§ What is needed: Only the lines below, from the one with "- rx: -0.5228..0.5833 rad" through the one with "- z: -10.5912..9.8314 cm", are to be written out, exactly.

Data items
************

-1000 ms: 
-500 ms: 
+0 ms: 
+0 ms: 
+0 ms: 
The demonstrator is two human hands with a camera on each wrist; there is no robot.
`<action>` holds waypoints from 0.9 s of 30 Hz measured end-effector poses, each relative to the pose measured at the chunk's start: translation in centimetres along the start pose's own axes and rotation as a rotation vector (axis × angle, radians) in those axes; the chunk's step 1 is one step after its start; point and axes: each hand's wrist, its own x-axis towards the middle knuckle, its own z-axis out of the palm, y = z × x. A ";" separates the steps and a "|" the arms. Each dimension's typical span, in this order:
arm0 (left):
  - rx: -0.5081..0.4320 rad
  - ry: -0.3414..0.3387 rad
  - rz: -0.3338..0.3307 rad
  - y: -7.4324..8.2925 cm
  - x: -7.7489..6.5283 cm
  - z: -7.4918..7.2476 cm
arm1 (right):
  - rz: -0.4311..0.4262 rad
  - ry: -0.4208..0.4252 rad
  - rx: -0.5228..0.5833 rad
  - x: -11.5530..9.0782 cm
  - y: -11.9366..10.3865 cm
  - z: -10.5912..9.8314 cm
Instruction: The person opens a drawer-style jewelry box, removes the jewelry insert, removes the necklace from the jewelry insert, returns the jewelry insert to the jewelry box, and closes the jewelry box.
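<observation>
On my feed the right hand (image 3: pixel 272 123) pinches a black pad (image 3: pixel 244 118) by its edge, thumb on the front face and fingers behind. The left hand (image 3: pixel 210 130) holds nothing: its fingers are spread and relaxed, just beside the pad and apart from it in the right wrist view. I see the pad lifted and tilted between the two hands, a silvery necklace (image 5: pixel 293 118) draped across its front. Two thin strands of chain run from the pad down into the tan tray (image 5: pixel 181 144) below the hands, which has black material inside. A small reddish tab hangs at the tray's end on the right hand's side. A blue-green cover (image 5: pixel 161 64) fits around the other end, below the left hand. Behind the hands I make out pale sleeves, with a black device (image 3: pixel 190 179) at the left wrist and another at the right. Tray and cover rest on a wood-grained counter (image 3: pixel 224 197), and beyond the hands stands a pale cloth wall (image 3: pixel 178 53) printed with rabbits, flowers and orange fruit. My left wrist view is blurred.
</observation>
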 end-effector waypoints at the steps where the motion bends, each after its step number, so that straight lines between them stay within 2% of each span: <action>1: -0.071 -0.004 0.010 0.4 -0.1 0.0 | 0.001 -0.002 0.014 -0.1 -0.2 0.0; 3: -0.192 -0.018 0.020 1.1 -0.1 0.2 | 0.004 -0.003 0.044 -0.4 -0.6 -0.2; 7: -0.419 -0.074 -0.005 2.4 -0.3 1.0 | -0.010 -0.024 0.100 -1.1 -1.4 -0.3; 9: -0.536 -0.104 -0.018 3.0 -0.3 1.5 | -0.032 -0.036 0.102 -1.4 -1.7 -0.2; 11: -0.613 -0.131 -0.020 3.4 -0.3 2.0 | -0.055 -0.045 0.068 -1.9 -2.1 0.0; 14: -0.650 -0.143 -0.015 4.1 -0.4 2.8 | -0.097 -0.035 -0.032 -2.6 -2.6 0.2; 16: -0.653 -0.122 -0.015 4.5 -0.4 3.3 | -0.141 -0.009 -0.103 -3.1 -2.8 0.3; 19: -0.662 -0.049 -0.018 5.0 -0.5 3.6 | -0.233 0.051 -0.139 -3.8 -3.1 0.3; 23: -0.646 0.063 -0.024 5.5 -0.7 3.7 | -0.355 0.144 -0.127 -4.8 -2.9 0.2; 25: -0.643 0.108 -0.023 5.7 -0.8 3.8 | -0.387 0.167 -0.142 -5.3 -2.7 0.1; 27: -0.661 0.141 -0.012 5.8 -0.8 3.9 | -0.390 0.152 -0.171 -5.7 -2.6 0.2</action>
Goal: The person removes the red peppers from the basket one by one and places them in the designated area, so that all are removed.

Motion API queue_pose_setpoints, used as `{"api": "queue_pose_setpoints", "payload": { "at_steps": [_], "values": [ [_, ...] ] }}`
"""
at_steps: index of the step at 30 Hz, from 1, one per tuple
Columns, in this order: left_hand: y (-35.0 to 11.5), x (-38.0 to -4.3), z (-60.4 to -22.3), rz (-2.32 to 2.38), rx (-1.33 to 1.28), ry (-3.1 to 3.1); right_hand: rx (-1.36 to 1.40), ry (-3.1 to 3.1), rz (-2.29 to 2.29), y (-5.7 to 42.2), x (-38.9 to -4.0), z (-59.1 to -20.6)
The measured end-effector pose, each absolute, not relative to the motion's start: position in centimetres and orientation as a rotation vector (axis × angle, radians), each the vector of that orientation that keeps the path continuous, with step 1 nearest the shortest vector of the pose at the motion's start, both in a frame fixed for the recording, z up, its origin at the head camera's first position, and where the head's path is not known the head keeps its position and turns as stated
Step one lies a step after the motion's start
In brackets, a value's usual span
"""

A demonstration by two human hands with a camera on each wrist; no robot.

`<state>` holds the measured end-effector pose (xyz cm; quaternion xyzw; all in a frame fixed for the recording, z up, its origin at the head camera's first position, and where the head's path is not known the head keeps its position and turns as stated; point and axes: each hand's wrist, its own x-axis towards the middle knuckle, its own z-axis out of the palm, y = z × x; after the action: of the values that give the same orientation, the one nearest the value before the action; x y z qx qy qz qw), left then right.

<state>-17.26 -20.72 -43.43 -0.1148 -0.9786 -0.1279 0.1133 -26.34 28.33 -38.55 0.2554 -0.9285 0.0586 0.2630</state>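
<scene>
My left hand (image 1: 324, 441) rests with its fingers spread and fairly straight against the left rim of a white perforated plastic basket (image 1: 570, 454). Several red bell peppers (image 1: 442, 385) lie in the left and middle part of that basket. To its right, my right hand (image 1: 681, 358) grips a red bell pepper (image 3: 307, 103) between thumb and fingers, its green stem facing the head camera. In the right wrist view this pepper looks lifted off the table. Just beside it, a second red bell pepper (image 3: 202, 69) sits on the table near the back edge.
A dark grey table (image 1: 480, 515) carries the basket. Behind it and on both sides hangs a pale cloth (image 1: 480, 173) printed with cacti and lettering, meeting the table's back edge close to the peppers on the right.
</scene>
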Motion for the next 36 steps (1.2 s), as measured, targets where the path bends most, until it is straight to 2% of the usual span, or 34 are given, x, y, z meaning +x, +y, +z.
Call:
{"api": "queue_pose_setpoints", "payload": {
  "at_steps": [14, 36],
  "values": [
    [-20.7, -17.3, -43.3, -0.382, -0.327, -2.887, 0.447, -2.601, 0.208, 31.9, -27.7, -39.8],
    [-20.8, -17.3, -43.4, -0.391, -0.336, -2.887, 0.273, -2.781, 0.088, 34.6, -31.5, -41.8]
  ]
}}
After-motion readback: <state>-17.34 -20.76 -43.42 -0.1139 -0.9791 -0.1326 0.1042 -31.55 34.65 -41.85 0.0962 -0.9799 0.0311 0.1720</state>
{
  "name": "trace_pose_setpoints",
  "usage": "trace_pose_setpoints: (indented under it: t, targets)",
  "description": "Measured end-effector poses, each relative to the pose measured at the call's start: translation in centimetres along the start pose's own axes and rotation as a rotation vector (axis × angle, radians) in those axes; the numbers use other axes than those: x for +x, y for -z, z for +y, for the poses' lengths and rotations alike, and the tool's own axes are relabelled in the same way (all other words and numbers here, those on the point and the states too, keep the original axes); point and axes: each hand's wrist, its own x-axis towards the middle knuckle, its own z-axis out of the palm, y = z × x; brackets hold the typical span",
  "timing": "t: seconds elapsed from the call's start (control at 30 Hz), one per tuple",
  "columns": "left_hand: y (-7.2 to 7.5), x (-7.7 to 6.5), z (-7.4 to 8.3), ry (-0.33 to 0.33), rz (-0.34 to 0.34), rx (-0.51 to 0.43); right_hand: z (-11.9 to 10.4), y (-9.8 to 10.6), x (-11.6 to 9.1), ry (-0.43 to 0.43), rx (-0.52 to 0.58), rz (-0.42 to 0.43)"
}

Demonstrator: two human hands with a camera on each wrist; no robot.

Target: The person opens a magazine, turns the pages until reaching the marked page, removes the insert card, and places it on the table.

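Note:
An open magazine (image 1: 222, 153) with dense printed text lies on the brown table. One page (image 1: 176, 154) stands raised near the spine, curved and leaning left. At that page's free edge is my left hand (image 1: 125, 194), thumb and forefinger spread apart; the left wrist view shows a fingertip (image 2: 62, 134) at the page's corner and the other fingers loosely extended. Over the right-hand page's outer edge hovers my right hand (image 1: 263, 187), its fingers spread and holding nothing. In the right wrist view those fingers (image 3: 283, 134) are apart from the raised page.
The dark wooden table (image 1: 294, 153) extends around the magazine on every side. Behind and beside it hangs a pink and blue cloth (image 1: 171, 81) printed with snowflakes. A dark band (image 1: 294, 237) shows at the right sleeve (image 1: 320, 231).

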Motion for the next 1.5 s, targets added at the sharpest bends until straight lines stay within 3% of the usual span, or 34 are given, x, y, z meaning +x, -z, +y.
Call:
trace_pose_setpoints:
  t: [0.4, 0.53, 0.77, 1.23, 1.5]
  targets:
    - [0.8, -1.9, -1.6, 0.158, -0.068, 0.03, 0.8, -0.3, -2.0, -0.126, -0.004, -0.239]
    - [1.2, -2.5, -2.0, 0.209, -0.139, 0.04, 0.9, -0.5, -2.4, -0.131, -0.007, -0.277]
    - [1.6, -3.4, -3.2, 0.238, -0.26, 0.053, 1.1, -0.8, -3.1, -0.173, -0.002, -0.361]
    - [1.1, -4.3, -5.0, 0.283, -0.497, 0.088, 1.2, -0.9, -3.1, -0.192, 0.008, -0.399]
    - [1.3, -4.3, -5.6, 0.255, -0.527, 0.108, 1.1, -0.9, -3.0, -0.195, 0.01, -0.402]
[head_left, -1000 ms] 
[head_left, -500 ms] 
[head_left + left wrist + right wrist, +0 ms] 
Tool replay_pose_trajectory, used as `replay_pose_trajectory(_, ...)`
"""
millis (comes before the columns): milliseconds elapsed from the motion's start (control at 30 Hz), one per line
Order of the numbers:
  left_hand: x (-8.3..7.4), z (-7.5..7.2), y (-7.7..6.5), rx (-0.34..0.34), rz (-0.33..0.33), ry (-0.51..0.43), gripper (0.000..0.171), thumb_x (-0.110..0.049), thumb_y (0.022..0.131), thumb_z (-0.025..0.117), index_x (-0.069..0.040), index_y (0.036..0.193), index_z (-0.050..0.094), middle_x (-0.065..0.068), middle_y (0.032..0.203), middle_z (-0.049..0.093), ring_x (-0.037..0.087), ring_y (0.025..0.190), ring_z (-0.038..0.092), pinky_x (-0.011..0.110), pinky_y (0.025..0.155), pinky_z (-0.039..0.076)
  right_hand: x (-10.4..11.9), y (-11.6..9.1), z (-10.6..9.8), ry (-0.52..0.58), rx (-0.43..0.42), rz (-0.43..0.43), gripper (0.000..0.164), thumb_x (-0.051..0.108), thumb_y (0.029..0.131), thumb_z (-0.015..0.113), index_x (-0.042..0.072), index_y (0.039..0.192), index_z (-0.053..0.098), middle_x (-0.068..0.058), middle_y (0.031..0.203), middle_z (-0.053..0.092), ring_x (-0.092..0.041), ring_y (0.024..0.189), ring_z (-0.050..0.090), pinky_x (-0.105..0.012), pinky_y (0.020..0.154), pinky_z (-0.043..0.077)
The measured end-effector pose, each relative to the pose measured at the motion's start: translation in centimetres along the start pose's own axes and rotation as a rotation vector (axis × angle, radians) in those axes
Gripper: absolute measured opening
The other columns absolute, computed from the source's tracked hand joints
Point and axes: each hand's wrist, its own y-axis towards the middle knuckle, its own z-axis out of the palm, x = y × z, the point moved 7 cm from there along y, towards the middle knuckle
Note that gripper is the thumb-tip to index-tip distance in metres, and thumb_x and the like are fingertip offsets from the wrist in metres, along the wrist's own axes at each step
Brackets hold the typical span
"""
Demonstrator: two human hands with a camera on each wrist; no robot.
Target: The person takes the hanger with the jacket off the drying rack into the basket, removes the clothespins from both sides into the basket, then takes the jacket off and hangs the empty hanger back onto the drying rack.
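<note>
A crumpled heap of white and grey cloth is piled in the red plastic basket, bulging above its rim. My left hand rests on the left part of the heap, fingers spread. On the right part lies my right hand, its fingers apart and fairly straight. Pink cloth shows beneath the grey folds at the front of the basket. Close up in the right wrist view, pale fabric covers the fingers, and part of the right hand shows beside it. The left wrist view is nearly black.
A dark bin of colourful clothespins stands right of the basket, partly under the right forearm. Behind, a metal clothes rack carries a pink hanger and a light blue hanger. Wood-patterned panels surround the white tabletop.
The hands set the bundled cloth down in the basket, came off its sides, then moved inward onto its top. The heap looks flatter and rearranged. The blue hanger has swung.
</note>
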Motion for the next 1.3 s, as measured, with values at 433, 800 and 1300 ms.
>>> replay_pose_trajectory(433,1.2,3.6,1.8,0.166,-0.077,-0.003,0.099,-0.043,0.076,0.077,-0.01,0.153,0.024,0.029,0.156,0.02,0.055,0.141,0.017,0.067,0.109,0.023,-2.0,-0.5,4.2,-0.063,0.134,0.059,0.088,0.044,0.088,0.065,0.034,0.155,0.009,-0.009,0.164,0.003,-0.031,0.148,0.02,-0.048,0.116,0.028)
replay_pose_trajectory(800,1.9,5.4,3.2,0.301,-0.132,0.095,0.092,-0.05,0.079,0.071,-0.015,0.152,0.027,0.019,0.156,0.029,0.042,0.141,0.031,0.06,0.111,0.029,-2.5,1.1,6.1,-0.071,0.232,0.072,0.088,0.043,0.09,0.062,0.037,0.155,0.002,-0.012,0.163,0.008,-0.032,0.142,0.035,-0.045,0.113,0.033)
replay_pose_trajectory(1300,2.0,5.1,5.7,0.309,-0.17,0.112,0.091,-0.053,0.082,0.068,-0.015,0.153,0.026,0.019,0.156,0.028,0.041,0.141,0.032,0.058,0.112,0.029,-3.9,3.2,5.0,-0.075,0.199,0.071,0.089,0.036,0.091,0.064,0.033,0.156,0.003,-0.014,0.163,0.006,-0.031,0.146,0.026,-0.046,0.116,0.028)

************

§ Solution:
  - rx: -0.5228..0.5833 rad
  - x: -11.5530..9.0782 cm
  - y: -11.9366..10.3865 cm
  - z: -10.5912..9.8314 cm

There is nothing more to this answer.